In seno alla riorganizzazione ci sarebbe pure il progetto di unificazione delle cinque Asl romane in un unico gigantesco soggetto da arricchire a sua volta di propaggini territoriali, dando più forza operativa ai distretti sanitari già esistenti. La riorganizzazione della sanità in seno alla giunta Marrazzo, da un anno e mezzo a questa parte, è stata il terreno più fertile per alimentare polemiche e vecchi rancori contro chi da altrettanto tempo non governa più il Lazio ma è stata pure la miniera per fare emergere quelle pressioni e rivalse con un unico denominatore comune: la ripartizione di poltrone. Una poltrona in più a questo punto non guasta, quella di Walter Veltroni, che si andrebbe a frapporre tra l’assessore alla Sanità Augusto Battaglia e il presidente Marrazzo per sedare quei contrasti di una maggioranza incessantemente litigiosa afflitta pure da una manifesta difficoltà gestionale ormai impossibile da mascherare. Però a sentire D’Ubaldo non si tratta di posizionare qua e là qualche poltrona perché ritiene che «il valore aggiunto della proposta sta proprio nel fatto di riuscire a dare alle Asl la facoltà di essere considerate un’unica agenzia del territorio accorciando gli spazi che la separano dai cittadini e rendendola quindi più facilmente gestibile anche in merito a controllo finanziario. Lo spunto ce lo dà una vecchia legge del 1979, la legge 833 che - precisa - ha come vocazione quella di dissolvere la sanità nel territorio e quindi decentrarla».

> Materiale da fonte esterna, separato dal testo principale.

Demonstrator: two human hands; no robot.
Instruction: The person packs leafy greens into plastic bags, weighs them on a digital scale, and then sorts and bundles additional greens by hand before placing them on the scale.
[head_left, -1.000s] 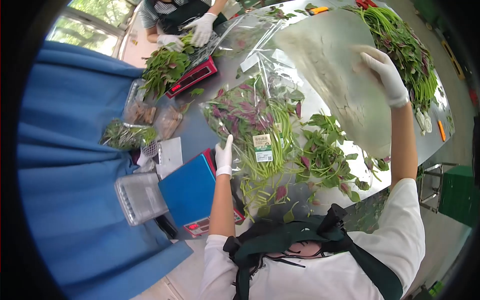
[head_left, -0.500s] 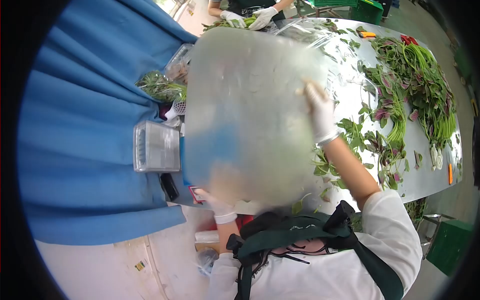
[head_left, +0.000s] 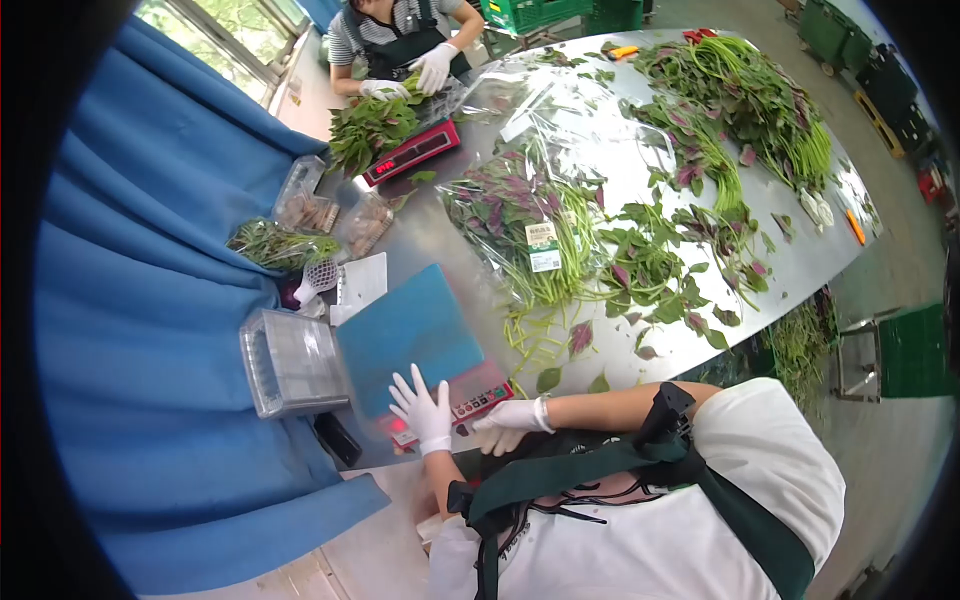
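From where I stand, the person's left hand [head_left: 422, 408], in a white glove, is over the front edge of the blue-topped scale [head_left: 410, 335]; its grip is wide, the fingers are spread, and nothing is held in it. Whether the palm is pressing the scale, I cannot tell. The right hand [head_left: 510, 425], gloved too, is just beside the key panel [head_left: 480, 402] at the same front edge, and I cannot tell how wide or narrow its grip is. The scale lies on the metal tabletop [head_left: 415, 230], with a clear plastic box [head_left: 295, 360] at its left side. To its right, farther from the person, lies a clear bag of greens [head_left: 500, 200] with a label [head_left: 542, 248], and loose leaves [head_left: 640, 260] are scattered next to this bag. Across the tabletop, another person [head_left: 405, 55] with white gloves handles leafy greens [head_left: 370, 130] at a red scale [head_left: 412, 153].
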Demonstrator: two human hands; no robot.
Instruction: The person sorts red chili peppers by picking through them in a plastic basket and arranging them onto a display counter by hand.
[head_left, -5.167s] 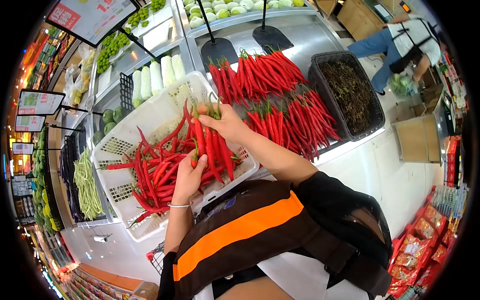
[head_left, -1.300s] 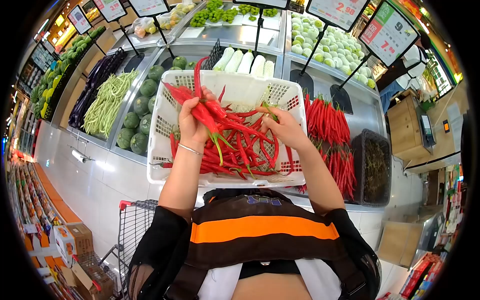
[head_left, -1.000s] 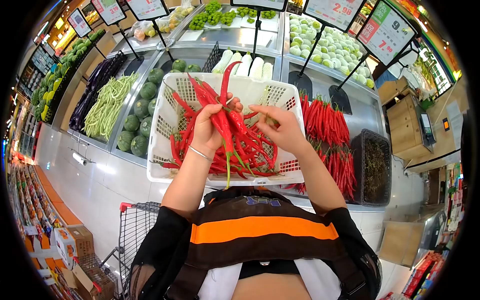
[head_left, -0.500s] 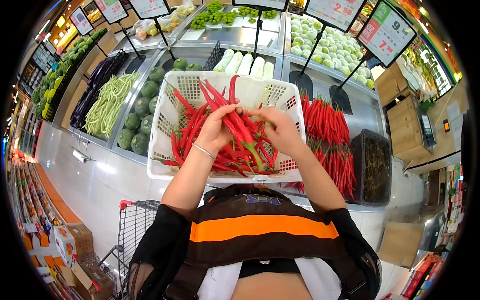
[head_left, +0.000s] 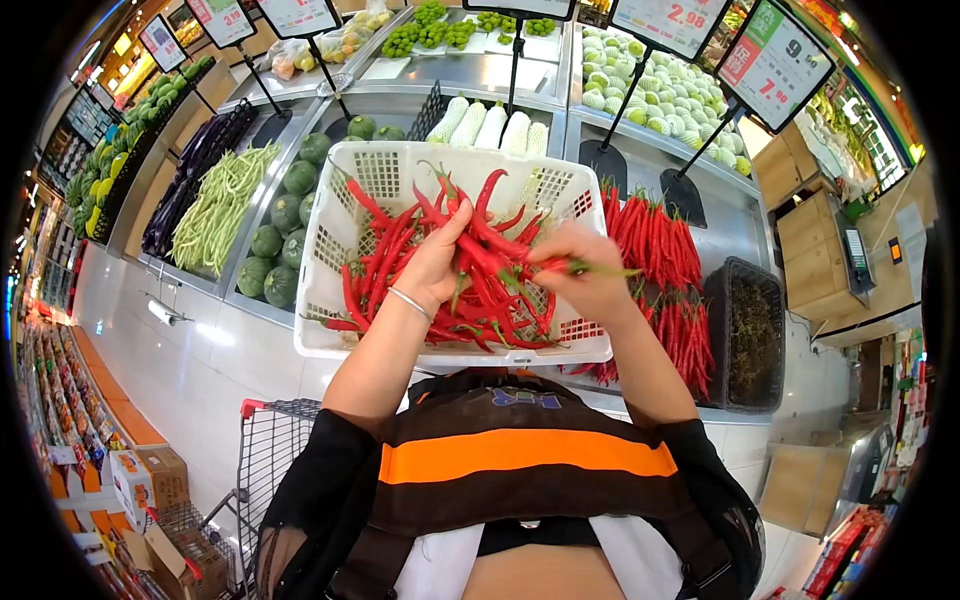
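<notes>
My left hand, with a bracelet at the wrist, is closed around several red chili peppers above the white plastic basket. Close by on its right, my right hand pinches a chili pepper, its green stem pointing to the right; the fingers hide part of it. More loose red chili peppers lie in the basket under both hands.
Rows of red chili peppers lie on the metal display to the right, next to a dark crate. Round green squashes and green beans are at left. Price signs stand behind. A shopping cart is at lower left.
My right hand has shifted right and slightly down, now with a chili pepper in its fingers. The peppers in my left hand have turned and spread differently.
</notes>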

Ed è proprio nella parola «decentramento» che Lucio D’Ubaldo starebbe costruendo la sua uscita dall’Asp. Ma all’interno del prossimo progetto sull’abbandono della carica di presidente dell’Asp dopo la nomina ad assessore capitolino, potrebbe celarsi qualche altra aspirazione. Forse la candidatura a futuro assessore alla Sanità se quello attuale «abdicasse»? «Sto cercando intanto di lasciare qualche elaborato concreto che possa migliorare la gestione sanitaria attuale, e questo è uno - chiosa D’Ubaldo -. Mi sembra fattibile anche in virtù dell’approvazione, in giunta comunale, di una delibera che autorizza il sindaco a costituirsi parte civile nei processi di malasanità».
E l’intenzione del presidente Asp viene accolta con favore anche da una fetta dell’opposizione. L’Udc con il segretario regionale, il deputato Luciano Ciocchetti, si dice pronta a sostenere l’unificazione delle Asl in un’unica azienda ma, ricorda a Marrazzo, di «smettere di scaricare colpe sull’ex giunta di centrodestra e iniziare a prendere in considerazione proposte in grado di dare risposte concrete alla sanità laziale. La riduzione delle Asl porterà benefici sia in termini di costi, di amministrazione e di prestazioni dei servizi». Gli fa eco il consigliere regionale Massimiliano Maselli, che però individua il «neo» dell’unificazione delle Asl, ossia che «per Roma l’ente sanitario unificato dovrebbe rispondere politicamente al Campidoglio togliendo le competenze alla Regione Lazio. Non condividiamo che nelle parole dell’assessore capitolino e al contempo presidente dell'Asp, organo tecnico-scientifico della Sanità regionale, ci sia la volontà, neanche leggermente velata, di far accaparrare a Roma anche i poteri sulla programmazione e sulla gestione sanitaria».